Another factor for Carr was the current construct of the Saint’s defense, a unit that recently shut out the QB in Week 8 of last season.
“One thing for me when making this decision, you know, all you can do is to look at past resumes,” Carr said. “But once I knew, when you sign with a team none of the stats or anything in the past matter. Right now, we don’t have any rankings or any wins. The most important thing to me was the character of the men in the room, not really the ranking and that kind of thing. When I talk to the defensive guys here, and I’ve known a lot of them for a lot of years, they are grown, men. They know how to handle success and hard times. They compete at everything they do and this past year when I would say ‘us’ (Raiders), but you’ll beat our faces here at the Super Dome.
“You can feel the physicality that they played with. You can feel the energy, the brotherhood, you can feel those things and I was so pissed after the game, excuse my language but I was like, ‘Wow.’ What an opportunity it is to make that one of my choices now. But again, the rankings and stats, they would be the first ones to tell you that none of that stuff matters. Anything I’ve done in the past or they’ve done in the past doesn’t matter, it’s going to be what we’re going to do. The main thing to me was the character and type of men that are in that locker room, and the type of men was what was so intriguing to me. They are grown men. Like I said, the physicality they played with and style of play I know D.A. (Dennis Allen) preaches, that was something that fired me up.”
Carr’s new beginning follows an unceremonious ending to a nearly decade-long tenure as the face of the Raiders. A second-round draft pick in 2014, Carr stepped in as a rookie starter and brought the franchise back to prominence in 2016, leading the Raiders to a 12-3 record before a season-ending leg injury ended his breakout campaign.

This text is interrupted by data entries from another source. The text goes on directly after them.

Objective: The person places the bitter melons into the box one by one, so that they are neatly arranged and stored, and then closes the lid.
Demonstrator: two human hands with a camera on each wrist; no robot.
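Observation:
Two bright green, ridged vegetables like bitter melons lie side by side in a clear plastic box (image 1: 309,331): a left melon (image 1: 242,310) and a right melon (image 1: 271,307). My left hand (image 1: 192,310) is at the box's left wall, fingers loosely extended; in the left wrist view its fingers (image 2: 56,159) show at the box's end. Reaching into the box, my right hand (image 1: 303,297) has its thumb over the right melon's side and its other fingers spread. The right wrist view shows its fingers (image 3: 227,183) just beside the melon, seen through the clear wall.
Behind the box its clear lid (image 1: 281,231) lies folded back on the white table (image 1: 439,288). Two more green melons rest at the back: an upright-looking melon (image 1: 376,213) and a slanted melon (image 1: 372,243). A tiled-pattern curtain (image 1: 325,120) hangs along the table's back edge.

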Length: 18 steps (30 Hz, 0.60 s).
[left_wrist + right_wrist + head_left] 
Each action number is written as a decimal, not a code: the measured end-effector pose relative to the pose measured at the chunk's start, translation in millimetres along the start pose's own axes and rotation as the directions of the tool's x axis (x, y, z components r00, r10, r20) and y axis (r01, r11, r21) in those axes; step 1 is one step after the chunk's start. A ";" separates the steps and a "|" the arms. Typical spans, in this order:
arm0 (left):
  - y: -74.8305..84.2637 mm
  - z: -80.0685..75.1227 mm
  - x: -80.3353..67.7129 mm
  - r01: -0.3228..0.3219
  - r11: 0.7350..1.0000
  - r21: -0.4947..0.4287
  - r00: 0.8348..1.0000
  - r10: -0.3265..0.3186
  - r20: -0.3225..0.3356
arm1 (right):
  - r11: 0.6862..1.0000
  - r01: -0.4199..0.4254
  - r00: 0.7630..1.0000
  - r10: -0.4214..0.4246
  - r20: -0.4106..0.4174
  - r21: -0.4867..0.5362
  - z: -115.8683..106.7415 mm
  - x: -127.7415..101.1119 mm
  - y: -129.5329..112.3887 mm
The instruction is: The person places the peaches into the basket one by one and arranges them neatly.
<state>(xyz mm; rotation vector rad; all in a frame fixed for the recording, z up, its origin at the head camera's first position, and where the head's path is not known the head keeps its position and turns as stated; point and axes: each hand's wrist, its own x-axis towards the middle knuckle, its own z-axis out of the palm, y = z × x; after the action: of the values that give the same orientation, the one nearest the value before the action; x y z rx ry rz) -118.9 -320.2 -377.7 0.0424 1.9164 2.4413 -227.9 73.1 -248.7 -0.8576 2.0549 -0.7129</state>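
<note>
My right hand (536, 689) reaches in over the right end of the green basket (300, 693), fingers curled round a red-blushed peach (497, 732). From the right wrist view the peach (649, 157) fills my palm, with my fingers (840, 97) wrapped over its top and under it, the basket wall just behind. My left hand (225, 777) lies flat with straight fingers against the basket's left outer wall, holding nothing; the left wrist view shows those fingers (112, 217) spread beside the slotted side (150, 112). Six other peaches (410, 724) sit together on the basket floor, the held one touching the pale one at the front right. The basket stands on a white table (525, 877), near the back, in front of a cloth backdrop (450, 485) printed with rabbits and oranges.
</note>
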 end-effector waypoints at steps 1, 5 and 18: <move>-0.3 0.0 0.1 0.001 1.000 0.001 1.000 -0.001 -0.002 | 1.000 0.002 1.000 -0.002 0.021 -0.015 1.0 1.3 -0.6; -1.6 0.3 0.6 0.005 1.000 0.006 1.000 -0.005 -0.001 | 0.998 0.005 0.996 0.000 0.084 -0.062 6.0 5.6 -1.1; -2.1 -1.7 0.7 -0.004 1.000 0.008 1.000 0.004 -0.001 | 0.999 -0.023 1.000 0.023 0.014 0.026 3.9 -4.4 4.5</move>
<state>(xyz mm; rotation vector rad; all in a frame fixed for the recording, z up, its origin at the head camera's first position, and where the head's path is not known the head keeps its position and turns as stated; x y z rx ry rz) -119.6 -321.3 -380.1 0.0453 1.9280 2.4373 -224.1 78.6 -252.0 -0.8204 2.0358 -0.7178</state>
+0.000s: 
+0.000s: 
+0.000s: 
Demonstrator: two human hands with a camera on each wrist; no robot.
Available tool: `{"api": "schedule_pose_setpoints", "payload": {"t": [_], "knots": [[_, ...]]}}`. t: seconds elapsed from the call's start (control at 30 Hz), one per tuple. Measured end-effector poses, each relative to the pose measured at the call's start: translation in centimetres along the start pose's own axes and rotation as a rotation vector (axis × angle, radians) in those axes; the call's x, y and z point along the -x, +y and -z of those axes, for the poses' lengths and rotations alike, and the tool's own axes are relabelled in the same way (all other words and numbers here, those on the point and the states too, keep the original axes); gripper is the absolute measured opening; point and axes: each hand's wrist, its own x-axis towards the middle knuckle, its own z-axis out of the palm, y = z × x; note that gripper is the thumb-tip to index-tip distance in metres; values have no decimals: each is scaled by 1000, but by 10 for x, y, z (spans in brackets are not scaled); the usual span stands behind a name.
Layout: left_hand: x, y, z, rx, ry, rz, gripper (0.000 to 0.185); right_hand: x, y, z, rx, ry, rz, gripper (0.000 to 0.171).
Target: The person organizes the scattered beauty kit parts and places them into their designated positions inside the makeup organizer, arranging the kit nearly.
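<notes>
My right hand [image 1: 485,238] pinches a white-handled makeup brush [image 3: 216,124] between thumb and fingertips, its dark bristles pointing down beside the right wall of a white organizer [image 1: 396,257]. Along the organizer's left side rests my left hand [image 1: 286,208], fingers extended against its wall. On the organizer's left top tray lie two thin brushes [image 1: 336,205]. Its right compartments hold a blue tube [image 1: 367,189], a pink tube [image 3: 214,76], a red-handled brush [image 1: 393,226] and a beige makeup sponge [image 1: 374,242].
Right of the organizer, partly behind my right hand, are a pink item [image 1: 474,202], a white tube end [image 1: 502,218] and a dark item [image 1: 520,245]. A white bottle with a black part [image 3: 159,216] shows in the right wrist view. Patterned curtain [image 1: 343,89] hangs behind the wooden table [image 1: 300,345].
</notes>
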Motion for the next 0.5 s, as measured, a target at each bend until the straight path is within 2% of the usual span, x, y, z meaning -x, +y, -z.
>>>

It took years for Carr and the Raiders to regain form following that ill-fated season, but Carr maintained a positive outlook throughout the years; helping the franchise’s transition from Oakland to Las Vegas and enduring a tumultuous 2021 season that saw the midseason departure of the head coach Jon Gruden and culminated with an unexpected playoff appearance.
The Raiders benched Carr for the final two games of a disappointing 2022 season, and the handwriting was on the wall for his future with the club. In nine seasons with the Raiders, the four-time Pro Bowler produced 35,222 passing yards on a 64.6 completion percentage with 217 touchdowns and 99 interceptions and owned a 63-79 regular-season record at the helm.
2023 portends to be the ideal fresh start for Carr, who explained his fire getting “a little hotter on the inside” after his years in Las Vegas. The soon-to-be 32-year-old expressed his anxiousness to get things underway during his first official day as a Saint but was well aware of his duty as a veteran QB coming aboard a close-knit team forged by its current leaders.
“I’m not coming in here to try to take anything over,” he said. “I’m going to be me and I’m going to call out what I want to call out. I’m going to encourage what I think should be encouraged, but I’m here to do this with Cam (Jordan), DeMario (Davis), Tyrann (Mathieu), Taysom (Hill), Alvin (Kamara) and Mike (Thomas).
“If we want to go far, we have to go together. It’s not just because Derek shows up that we are going to do anything special. It’s because we all decided as a collective unit to go in one direction and do it the same way. That starts in OTAs in April and getting everybody here and getting to work if we want to do what we want to do.”